→ MATERIAL PROVIDED:
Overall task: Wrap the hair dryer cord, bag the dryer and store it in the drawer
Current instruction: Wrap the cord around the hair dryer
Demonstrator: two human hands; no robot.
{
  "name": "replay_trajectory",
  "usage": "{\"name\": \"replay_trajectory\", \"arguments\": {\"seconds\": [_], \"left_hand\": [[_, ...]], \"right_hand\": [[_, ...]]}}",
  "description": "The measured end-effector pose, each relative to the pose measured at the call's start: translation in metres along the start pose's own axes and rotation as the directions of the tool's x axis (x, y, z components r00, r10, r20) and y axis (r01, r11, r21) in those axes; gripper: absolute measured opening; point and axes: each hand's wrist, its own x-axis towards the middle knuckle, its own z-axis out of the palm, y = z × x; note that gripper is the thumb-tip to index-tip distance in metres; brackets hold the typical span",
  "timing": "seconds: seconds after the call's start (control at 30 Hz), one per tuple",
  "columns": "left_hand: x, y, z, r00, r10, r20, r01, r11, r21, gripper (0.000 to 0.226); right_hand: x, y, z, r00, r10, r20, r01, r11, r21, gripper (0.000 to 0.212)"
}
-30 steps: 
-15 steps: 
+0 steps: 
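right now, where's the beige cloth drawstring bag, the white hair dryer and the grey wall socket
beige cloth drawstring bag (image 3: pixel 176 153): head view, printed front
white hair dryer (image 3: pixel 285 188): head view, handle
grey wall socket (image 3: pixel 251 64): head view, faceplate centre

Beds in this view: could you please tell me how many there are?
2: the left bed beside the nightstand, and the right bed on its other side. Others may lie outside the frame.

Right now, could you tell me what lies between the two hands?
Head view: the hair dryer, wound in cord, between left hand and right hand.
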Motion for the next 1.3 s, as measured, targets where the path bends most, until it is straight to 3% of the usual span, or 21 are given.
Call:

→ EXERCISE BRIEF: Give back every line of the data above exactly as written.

→ REPLY TO THE TASK:
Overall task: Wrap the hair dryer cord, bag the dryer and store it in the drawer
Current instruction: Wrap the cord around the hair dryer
Demonstrator: two human hands; no robot.
{
  "name": "replay_trajectory",
  "usage": "{\"name\": \"replay_trajectory\", \"arguments\": {\"seconds\": [_], \"left_hand\": [[_, ...]], \"right_hand\": [[_, ...]]}}",
  "description": "The measured end-effector pose, each relative to the pose measured at the call's start: translation in metres along the start pose's own axes and rotation as the directions of the tool's x axis (x, y, z components r00, r10, r20) and y axis (r01, r11, r21) in those axes; gripper: absolute measured opening; point and axes: each hand's wrist, its own x-axis towards the middle knuckle, its own z-axis out of the palm, y = z × x; note that gripper is the thumb-tip to index-tip distance in metres; brackets hold the typical span",
  "timing": "seconds: seconds after the call's start (control at 30 Hz), one per tuple",
  "columns": "left_hand: x, y, z, r00, r10, r20, r01, r11, r21, gripper (0.000 to 0.226); right_hand: x, y, z, r00, r10, r20, r01, r11, r21, gripper (0.000 to 0.212)"
}
-30 steps: 
-15 steps: 
+0 steps: 
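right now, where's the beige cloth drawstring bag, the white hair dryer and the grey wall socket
beige cloth drawstring bag (image 3: pixel 176 153): head view, printed front
white hair dryer (image 3: pixel 285 188): head view, handle
grey wall socket (image 3: pixel 251 64): head view, faceplate centre

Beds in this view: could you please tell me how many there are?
2: the left bed beside the nightstand, and the right bed on its other side. Others may lie outside the frame.

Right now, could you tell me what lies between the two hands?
Head view: the hair dryer, wound in cord, between left hand and right hand.
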Motion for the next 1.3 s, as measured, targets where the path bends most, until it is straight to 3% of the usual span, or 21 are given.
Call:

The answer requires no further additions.